French politicians were arguing over the causes of the 13 November Paris attacks this weekend after a week of on-again/off-again political truce between the mainstream left and right. President François Hollande's standing in opinion polls rose but it was unclear whether that would help his Socialist Party in forthcoming regional elections.

France should not indulge in "self-flagellation" after the Paris attacks, right-wing MP Pierre Lellouche told French radio on Sunday in response to Economy Minister Emmanuel Macron's comments on Saturday that French society had contributed to creating the "compost" in which violent Islamism grows.

Click here to read more articles on Paris attacks

Pointing to discrimination in the job market against people who "have a beard or a name that could be taken for Muslim", Macron said that France has stopped social mobility and created a spirit of defiance among some individuals.

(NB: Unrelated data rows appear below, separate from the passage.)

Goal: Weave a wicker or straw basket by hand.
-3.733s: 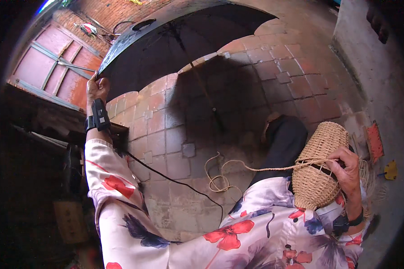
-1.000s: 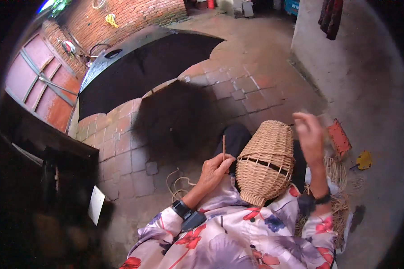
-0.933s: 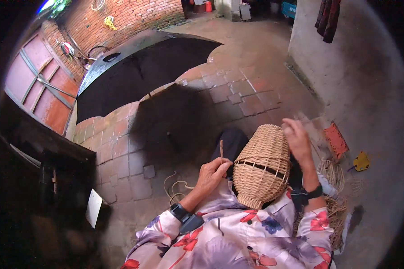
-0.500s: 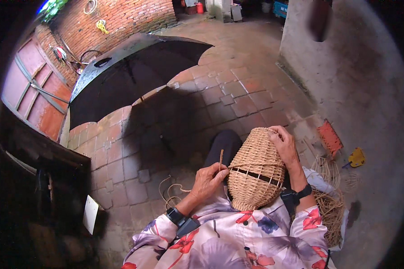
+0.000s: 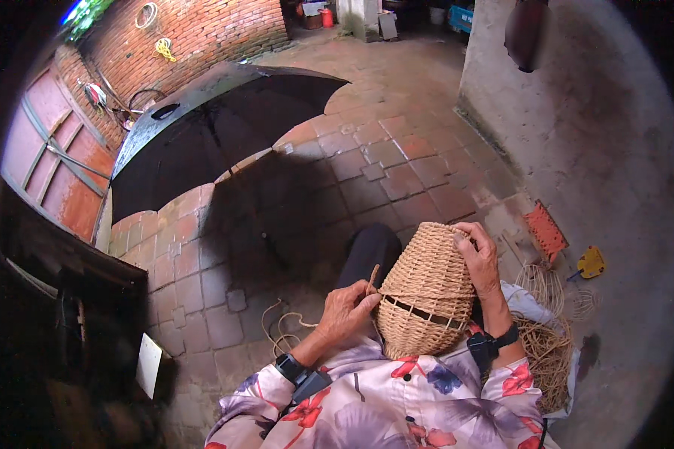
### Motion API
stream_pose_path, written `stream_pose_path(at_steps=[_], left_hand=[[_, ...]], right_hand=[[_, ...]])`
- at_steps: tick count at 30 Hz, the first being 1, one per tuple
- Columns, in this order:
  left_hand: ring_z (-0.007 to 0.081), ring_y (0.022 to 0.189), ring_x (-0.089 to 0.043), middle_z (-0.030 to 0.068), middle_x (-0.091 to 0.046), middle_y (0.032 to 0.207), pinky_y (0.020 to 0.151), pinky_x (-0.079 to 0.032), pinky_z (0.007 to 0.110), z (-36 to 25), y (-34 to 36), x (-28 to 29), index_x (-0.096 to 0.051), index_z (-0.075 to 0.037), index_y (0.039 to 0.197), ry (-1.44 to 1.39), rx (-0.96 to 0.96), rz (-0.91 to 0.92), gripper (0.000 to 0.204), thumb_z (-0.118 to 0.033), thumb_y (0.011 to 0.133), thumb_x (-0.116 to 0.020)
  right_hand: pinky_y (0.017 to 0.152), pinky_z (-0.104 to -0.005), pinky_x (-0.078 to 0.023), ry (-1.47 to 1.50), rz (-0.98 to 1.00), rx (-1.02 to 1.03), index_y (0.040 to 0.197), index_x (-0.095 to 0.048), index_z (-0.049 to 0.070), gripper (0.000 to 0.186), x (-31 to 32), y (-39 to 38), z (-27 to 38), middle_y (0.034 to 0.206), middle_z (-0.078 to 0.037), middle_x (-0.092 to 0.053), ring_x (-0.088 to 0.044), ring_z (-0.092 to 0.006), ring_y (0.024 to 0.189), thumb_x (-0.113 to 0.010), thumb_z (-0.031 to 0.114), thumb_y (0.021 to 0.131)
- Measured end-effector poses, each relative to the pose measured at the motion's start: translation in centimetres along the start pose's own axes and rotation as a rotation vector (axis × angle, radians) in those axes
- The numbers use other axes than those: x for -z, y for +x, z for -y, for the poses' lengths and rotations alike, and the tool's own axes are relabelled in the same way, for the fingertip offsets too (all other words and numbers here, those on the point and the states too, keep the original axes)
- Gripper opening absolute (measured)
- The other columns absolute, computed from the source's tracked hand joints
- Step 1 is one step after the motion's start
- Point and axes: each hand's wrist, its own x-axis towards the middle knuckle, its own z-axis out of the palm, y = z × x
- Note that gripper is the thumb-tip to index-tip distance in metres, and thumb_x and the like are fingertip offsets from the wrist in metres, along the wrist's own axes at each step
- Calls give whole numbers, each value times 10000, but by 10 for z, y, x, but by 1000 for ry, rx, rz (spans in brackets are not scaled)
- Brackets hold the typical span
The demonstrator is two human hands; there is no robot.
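A woven basket (image 5: 424, 273) of tan twisted cord rests on my lap, with a dark open gap with thin upright ribs across its middle. My left hand (image 5: 346, 309) is closed at the basket's left side, by one end of the gap. Between its thumb and forefinger is pinched a tan cord (image 5: 374, 279), its short end sticking up. A loose length of the cord loops down left of my wrist. My right hand (image 5: 480, 258) is wrapped over the far right edge of the basket, thumb and fingers pressed on the weave.
An open black umbrella (image 5: 225, 131) stands on the wet brick paving ahead. To my right lie a bundle of tan cord (image 5: 544, 348) on white sacking, a red brick-like block (image 5: 545, 232) and a yellow tool (image 5: 591, 263). A concrete wall (image 5: 591, 112) rises at right.
The basket has tilted slightly and sits a little lower in view. The cord end in my left hand leans more to the right. Both hands keep their hold.
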Motion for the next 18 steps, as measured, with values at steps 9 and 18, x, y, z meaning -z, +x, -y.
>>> stream_pose_path(at_steps=[9, 18], left_hand=[[280, 702, -646, 151, -652, 772, 633, -480, 359, -17, -10, 1, -639, -31, 894, 6, -48, -83, 269, -290, 869, -569], [139, 593, -553, 93, -587, 658, 566, -443, 299, -14, -41, -10, -600, 11, 815, 44, 4, -319, 166, -150, 854, -590]], right_hand=[[728, -288, -439, 58, 10, 36, 985, -614, 5, 224, -2, 4, -2, 881, -70, -581, -547, -169, 774, -609, 186, 853], [797, -346, -472, 205, 118, -3, 1037, -595, 13, 259, -27, 4, -20, 949, -137, -623, -598, -254, 869, -583, 202, 860]])
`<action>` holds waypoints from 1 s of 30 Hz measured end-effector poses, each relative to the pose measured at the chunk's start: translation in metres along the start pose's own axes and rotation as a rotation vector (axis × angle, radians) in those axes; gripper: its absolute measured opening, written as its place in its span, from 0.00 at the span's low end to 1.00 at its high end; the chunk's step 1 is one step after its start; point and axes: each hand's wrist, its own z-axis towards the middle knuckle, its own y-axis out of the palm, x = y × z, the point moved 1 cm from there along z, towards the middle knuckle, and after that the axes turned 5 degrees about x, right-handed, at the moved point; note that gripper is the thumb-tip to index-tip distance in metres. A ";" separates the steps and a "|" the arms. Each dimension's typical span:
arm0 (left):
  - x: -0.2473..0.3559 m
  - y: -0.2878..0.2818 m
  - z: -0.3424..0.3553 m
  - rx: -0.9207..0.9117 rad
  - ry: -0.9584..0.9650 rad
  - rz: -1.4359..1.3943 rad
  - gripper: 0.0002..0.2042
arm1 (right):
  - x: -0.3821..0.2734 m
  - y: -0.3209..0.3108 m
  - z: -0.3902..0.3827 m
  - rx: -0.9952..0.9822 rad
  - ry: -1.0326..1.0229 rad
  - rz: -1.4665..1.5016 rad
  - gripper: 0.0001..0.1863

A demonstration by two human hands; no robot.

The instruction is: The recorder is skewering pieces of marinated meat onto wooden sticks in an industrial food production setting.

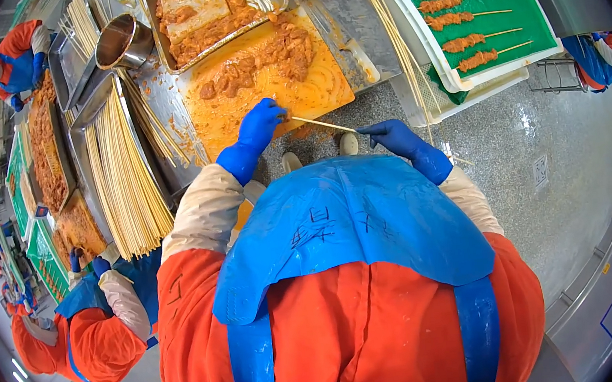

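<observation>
My right hand (408, 147), in a blue glove, is closed on one end of a thin bamboo skewer (325, 124). The skewer slants up to the left, just off the near edge of the cutting board. At its other end my left hand (256, 135), also blue-gloved, pinches around the tip; whether a bit of meat sits between those fingers is too small to tell. Beyond my hands lies an orange-stained cutting board (324, 87) with a heap of marinated meat pieces (261, 64) on it.
A metal tray (209, 55) of marinated meat stands behind the board. To the left are a steel pot (124, 42) and a tray of bamboo skewers (123, 174). Finished meat skewers (440, 4) lie on a green-lined white tray (407, 21) at right. Co-workers (103, 327) stand at left.
</observation>
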 end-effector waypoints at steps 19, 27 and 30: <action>-0.010 -0.010 -0.012 0.056 -0.082 0.060 0.12 | -0.011 0.027 0.023 -0.035 0.001 0.002 0.23; 0.012 0.009 -0.024 0.030 -0.049 0.109 0.10 | 0.047 0.024 -0.032 0.053 -0.032 0.053 0.21; 0.014 0.005 -0.021 0.008 -0.061 0.040 0.11 | 0.009 0.056 0.045 -0.011 -0.036 -0.138 0.20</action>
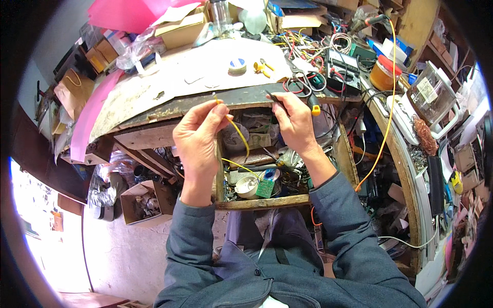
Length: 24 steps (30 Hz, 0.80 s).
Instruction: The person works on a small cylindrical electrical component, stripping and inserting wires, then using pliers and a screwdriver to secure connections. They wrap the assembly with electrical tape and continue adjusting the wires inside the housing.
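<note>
Nearest us is our dark jacket (231,285); above the open drawer (264,203), our left hand (199,131) pinches a yellow wire (240,133) between thumb and fingers. Our right hand (298,122) grips a slim dark thing (271,96), mostly hidden. The label (425,93) on the clear jug (444,98) is too small to read.

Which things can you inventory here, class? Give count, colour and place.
Drawer: one, brown, centre
Circuit board: one, green, in drawer
Bench: one, dark edge, beyond drawer
Tape roll: one, partly blue, on bench
Scissors: one pair, dark, on bench
Loose wires: many, mixed, on bench
Held wire: one, yellow, over drawer
Slim tool: one, dark, by bench
Sheets: at least two, pink, left
Tub: one, orange, right
Cardboard boxes: several, brown, left
Clutter: uncountable, mixed, throughout
Left hand: one, bare, holding wire
Right hand: one, bare, holding slim tool
Sleeves: two, grey, below
</note>
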Each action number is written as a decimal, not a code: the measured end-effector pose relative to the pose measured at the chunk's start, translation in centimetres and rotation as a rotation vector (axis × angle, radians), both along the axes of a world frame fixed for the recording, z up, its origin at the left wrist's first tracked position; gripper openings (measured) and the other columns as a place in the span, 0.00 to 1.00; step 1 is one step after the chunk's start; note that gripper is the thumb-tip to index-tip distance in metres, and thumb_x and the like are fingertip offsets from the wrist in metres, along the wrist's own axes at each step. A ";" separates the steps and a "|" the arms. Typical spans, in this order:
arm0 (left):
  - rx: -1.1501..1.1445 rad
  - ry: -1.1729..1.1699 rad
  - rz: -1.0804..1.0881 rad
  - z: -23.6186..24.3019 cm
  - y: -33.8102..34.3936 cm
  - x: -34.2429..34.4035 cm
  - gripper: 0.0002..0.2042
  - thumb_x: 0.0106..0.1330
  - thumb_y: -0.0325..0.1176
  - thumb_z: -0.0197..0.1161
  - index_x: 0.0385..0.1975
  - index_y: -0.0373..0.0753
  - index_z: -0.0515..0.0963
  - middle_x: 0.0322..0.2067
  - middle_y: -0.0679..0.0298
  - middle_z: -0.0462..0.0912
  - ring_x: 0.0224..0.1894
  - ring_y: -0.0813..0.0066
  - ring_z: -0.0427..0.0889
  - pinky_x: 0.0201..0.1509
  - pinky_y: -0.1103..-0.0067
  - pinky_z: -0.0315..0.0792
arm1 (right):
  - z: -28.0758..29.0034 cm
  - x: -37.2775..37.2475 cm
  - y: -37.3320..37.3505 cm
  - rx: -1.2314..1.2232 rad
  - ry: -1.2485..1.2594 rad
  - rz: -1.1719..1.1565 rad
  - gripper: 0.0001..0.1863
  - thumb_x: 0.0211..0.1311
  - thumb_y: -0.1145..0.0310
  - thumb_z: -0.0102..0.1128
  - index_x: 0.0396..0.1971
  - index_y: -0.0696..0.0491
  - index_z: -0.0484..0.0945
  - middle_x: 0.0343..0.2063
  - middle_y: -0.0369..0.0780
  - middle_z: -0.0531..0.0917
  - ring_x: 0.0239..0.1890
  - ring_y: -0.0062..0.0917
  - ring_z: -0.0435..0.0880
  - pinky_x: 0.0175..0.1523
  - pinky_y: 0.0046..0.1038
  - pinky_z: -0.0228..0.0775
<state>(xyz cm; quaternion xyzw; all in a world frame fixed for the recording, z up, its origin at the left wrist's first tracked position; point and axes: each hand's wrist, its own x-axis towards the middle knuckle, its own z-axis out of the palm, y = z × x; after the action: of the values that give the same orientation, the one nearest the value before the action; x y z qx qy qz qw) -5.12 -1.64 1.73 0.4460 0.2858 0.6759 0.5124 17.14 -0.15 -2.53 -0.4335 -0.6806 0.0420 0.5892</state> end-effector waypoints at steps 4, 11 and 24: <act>0.036 0.053 0.017 -0.5 -2.6 -3.7 0.07 0.73 0.26 0.71 0.47 0.31 0.86 0.38 0.58 0.91 0.37 0.72 0.90 0.45 0.77 0.86 | -0.2 -0.6 0.4 0.272 -0.207 -0.073 0.12 0.68 0.77 0.68 0.50 0.58 0.84 0.38 0.49 0.88 0.39 0.44 0.89 0.45 0.36 0.82; -0.034 0.146 0.031 -3.0 -8.0 -9.4 0.08 0.73 0.27 0.71 0.46 0.32 0.86 0.37 0.59 0.91 0.39 0.74 0.90 0.45 0.77 0.86 | 0.8 -0.1 0.4 0.263 -0.422 -0.329 0.06 0.66 0.68 0.72 0.37 0.52 0.85 0.32 0.43 0.86 0.35 0.41 0.87 0.40 0.39 0.79; -0.168 0.061 -0.149 -6.1 -10.9 -8.7 0.07 0.72 0.29 0.72 0.44 0.32 0.87 0.36 0.59 0.92 0.32 0.78 0.88 0.39 0.81 0.83 | 3.2 0.2 6.0 -0.020 -0.949 -0.616 0.10 0.68 0.61 0.67 0.43 0.49 0.86 0.38 0.42 0.89 0.42 0.42 0.89 0.45 0.42 0.83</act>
<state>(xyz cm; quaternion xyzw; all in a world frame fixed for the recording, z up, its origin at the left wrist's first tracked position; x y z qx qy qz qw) -13.82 -12.57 -4.37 0.4419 0.3228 0.5959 0.5877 17.35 5.81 0.64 -0.5890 -0.7127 -0.3247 0.1994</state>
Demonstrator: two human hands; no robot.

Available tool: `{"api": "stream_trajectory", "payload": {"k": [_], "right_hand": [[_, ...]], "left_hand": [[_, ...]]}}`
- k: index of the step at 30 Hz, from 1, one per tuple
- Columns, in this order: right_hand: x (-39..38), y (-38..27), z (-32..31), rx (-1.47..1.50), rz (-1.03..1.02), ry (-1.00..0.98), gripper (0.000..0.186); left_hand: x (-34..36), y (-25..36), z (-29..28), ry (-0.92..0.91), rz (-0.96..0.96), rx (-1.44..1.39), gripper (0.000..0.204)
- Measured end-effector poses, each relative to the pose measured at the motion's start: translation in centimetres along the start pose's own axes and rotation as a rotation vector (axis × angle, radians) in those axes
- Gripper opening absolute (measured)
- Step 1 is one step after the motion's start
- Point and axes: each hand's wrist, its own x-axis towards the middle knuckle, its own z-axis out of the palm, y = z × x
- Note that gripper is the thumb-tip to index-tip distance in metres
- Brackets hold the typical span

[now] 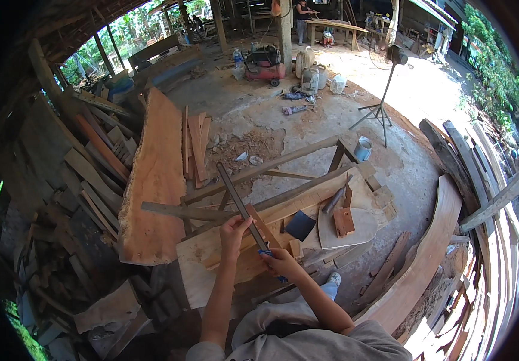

But the jobs market is closed "for everybody", argued Lellouche, a member of former President Nicolas Sarkozy's Republicans, and many "terrorists" had jobs or were students.

While accepting that France is faced by "social problems", he insisted that "there is also contamination by a violent poison that is radical Islamism, which we're not doing anything against".

"The problem is that [the Islamic fundamentalist trend) Wahhabism is winning," he went on. "It's a poison injected by Saudi Arabia, by Qatar, over several years. In exchange for our weapons ... they open mosques and send us Salafi imams."

Sarkozy himself on Wednesday accused President François Hollande of failing to act against terrorism after January's Charlie Hebdo massacre.

Click for RFI reports of the Charlie Hebdo killings

"How many victims must there be before we use the word [failings]? Were all the implications considered after the January attacks? The answer is no," he asked in an interview with Le Monde newspaper.

One of Sarkozy's rivals to become the mainstream right's candidate in the 2017 presidential election, former prime minister Alain Juppé, struck a different note the next day, telling Hollande that he supported his call for national unity "to fight what is the opposite of our history and our civilisation".

Republican MPs switched from national unity to partisan heckling and back again during the course of the week.

On Monday both sides of the house stood to sing the national anthem but the brief political truce fell apart in the National Assembly the next day.

One MP heckled Prime Minister Manuel Valls's appeal for "patriots to come together to fight terrorism" with a cry of "It's too late!", while Justice Minister Christiane Taubira and Health Minister Marisol Touraine were greeted with boos when they stood up to speak.

Faced with a storm of criticism on social media, the Republicans parliamentary leader, Christian Jacob, told his comrades to calm down on Wednesday and they applauded Interior Minister Bernard Cazeneuve when he praised the security forces' role in the siege of jihadists in Saint Denis that day.

There was not compromise from the far-right Front National (FN), however.

Click to see the graphics

Its leader Marine Le Pen called for no more migrants to be allowed to enter France just three days after the attacks, while her niece, Marion Maréchal-Le Pen, claimed they had taken place because successive governments had been soft on crime.

"No, people aren't leaving for jihad because of Islamophobia," she said on a visit to Toulouse as part of the campaign for next month's regional elections. "It's because radical Islam is making progress, it progresses every time the republic retreats."

Official campaigning for the regional elections, which are on 6 and 13 December, starts Monday with the FN hoping to make historic gains in two regions.

Hollande and Valls have fared better in opinion polls since the attacks, with the president's support rising eight points to 33 per cent in one released this weekend and Valls up three points to 40 per cent.

How much that will effect the Socialist Party was unclear, however.

Two opinion polls taken after the attacks show the FN in the lead, as it was before them, but one showed the Socialists overtaking the Republicans to take 26 per cent, just behind the FN at 27 per cent but ahead of the mainstream right at 25 per cent.